Singer-songwriter. Co-producer. Multi-instrumentalist. Lera Lynn juggles multiple roles on Resistor, an album that finds the Nashville transplant embellishing her Americana roots with a mix of spacey, left-of-center rock and experimental pop-noire.
Following the 2014 release of her critically-acclaimed sophomore release, The Avenues, Lynn spent 2015 in a creative whirlwind, kicking off the year with an appearance on The Late Show with David Letterman and, months later, wrapping things up with a 39-date headlining fall tour. Along the way, she also played a role in shaping the dark direction of True Detective's second season, both appearing in the popular HBO series as a barroom singer and contributing a handful of original songs to the show's soundtrack. The response was overwhelming. True Detective's teaser trailer, which featured a clip of Lynn's "The Only Thing Worth Fighting For" (co-written with Rosanne Cash and T Bone Burnett), racked up more than 35 million views in a matter of months, giving Lynn the assurance that a wide audience did, indeed, exist for her brand of otherworldly music.
Resistor at once embraces the darker and more provocative sides of Lynn's songwriting. Moody and muscular, it pairs Lynn's voice — a warm, anchoring instrument that sweeps its way through all 10 songs — with the deep-seated rumble of baritone guitars, the atmospheric swirl of keyboards, and the gauze of her own double-tracked harmonies. Lynn and her co-producer, Joshua Grange, play nearly every instrument on the album, which was tracked during a series of spontaneous, experimental recording sessions in Nashville. While The Avenues couched Lynn's voice in layers of pedal steel and other folky instruments, Resistor takes a different approach, focusing on texture rather than twang.
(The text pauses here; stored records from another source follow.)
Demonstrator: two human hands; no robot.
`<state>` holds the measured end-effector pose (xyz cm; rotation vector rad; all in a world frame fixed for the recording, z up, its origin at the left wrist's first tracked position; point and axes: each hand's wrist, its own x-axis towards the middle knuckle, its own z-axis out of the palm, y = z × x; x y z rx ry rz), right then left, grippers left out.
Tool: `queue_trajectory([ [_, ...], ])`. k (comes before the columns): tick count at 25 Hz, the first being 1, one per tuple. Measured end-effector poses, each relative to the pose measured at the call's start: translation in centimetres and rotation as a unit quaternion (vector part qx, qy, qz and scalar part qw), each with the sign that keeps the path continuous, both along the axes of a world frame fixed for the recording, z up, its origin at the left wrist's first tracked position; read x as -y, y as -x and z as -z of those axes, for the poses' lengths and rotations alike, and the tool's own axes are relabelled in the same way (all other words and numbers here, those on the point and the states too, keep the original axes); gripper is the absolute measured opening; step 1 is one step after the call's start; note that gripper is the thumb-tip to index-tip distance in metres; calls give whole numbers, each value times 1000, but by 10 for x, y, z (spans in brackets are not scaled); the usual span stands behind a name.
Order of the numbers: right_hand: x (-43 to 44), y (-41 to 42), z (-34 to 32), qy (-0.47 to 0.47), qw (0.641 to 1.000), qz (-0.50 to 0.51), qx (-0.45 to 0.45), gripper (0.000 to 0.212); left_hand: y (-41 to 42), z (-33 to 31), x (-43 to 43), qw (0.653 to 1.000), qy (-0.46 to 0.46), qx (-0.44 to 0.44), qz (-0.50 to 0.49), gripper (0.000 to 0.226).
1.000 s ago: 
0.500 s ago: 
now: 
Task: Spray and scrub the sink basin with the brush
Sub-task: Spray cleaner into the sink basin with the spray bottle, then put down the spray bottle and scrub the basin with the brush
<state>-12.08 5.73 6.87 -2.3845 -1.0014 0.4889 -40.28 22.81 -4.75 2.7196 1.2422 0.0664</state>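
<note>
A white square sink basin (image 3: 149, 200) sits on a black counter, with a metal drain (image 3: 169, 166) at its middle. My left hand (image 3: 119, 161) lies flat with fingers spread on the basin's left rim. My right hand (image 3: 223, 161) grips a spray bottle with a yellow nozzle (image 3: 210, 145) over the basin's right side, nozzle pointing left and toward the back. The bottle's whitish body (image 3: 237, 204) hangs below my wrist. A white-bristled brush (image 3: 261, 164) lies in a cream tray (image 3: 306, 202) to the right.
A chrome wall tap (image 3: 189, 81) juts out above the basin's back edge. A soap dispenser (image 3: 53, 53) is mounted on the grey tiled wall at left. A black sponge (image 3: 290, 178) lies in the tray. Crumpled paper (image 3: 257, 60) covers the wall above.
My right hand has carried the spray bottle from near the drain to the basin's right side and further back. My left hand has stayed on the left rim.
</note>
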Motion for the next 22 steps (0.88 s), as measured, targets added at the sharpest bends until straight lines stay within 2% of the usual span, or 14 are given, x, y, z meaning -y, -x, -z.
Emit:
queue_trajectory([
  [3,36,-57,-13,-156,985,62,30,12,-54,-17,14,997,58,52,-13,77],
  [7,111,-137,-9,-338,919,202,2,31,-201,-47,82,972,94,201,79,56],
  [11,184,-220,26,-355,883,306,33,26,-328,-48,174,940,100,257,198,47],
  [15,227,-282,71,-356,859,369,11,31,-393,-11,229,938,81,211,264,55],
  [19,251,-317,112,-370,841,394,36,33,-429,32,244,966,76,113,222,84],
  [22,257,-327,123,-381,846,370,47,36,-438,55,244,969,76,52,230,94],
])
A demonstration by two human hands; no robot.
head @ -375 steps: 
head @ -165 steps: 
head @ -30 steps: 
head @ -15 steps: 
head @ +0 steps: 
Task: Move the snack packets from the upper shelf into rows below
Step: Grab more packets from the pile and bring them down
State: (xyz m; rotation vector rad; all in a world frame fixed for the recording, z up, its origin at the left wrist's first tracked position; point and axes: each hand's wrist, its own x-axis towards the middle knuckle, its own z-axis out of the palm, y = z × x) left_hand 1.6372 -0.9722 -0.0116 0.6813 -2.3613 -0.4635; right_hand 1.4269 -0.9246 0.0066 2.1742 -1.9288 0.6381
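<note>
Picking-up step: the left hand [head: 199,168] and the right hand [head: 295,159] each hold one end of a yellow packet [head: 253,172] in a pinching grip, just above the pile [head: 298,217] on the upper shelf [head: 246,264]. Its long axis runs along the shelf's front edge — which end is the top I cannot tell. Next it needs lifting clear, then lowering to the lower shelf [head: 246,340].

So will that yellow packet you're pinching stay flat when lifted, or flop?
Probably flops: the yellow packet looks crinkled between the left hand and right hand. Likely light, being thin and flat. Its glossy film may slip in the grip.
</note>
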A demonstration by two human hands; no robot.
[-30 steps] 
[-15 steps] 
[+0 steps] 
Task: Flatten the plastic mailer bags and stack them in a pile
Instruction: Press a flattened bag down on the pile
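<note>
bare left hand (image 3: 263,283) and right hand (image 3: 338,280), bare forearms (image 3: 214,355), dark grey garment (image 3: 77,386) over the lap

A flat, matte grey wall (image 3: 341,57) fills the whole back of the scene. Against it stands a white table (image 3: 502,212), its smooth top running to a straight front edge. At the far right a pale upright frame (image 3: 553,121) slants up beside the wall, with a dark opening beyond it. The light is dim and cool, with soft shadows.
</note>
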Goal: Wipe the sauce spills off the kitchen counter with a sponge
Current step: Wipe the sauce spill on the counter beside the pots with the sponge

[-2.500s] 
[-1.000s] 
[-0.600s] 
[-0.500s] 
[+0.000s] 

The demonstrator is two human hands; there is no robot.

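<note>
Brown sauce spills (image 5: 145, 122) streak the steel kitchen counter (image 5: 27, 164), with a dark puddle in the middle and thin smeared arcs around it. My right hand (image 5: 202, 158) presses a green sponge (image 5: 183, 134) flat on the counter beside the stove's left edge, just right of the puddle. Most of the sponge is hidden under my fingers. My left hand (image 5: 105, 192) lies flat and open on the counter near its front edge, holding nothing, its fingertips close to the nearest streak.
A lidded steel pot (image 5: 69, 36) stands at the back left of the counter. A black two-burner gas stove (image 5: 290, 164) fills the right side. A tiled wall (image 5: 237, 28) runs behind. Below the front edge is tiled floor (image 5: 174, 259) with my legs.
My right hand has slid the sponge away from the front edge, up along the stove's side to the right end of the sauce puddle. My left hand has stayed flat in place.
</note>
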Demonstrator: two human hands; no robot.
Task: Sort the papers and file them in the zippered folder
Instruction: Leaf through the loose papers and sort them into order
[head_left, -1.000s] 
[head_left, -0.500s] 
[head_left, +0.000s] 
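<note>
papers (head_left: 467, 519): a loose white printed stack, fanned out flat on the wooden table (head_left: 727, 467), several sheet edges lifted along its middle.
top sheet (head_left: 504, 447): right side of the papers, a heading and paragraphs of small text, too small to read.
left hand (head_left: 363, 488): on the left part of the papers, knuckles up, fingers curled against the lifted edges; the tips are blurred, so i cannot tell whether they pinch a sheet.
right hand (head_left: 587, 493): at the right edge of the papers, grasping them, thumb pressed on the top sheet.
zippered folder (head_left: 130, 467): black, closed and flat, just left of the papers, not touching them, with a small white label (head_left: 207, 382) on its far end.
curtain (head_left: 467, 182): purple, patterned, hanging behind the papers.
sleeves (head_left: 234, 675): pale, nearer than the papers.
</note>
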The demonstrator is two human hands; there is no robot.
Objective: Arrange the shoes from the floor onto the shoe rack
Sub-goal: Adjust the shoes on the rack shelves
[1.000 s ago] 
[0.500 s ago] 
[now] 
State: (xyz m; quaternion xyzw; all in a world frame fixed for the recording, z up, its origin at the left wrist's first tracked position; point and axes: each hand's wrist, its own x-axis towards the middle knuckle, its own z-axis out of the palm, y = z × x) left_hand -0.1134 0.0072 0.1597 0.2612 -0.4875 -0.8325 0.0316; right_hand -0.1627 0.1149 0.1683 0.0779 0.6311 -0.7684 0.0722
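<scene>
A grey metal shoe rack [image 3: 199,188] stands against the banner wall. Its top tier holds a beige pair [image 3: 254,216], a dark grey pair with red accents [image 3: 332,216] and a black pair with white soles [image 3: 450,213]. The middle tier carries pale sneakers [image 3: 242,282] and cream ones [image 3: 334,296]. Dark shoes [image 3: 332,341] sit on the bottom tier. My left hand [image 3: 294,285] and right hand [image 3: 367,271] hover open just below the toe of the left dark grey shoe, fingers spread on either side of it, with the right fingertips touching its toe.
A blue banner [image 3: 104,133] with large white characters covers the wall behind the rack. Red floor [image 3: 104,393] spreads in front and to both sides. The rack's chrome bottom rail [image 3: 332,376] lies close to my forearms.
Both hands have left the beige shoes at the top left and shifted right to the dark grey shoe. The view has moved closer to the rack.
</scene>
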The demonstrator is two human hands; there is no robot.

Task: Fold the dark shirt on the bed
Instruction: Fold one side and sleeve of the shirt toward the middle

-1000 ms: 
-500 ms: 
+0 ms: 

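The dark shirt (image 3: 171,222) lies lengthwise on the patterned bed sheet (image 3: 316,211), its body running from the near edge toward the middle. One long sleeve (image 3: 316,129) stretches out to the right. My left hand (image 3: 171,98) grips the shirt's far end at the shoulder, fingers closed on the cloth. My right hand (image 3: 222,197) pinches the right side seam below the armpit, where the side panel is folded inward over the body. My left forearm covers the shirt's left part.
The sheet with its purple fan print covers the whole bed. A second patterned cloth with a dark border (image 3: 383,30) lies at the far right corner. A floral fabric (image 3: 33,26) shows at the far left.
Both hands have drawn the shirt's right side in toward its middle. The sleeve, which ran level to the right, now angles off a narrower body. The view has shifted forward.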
From the percussive pulse of "Shape Shifter" to the greasy, slow-motion strut of "Little Ruby," Resistor finds Lynn in the captain's chair, confidently steering her ship into uncharted waters. "Drive," the album's most propulsive track, conjures up images of late-night road trips through the American desert, while songs like "Fade Into the Black" and "For the Last Time" sway and swoon, occupying the intersection where slow dances, lullabies and the soundtrack of David Lynch's "Blue Velvet" all connect. An independent album in every regard, Resistor was funded and created not by a big-budget label, but by a songwriter who continues to maintain complete control over her art. It's the sound Lera Lynn has always heard in her head, and never has that sound been more clearly presented than it is here.
“Resistor has this otherworldly quality to it, this darkness, this sense of atmosphere and space,” says Lynn. “We used a lot of baritone guitar, which at once roots and spears through everything, with the vocals floating above and around. There's a slow-burning intensity that at times sounds a little spooky. It's creepy and lovely."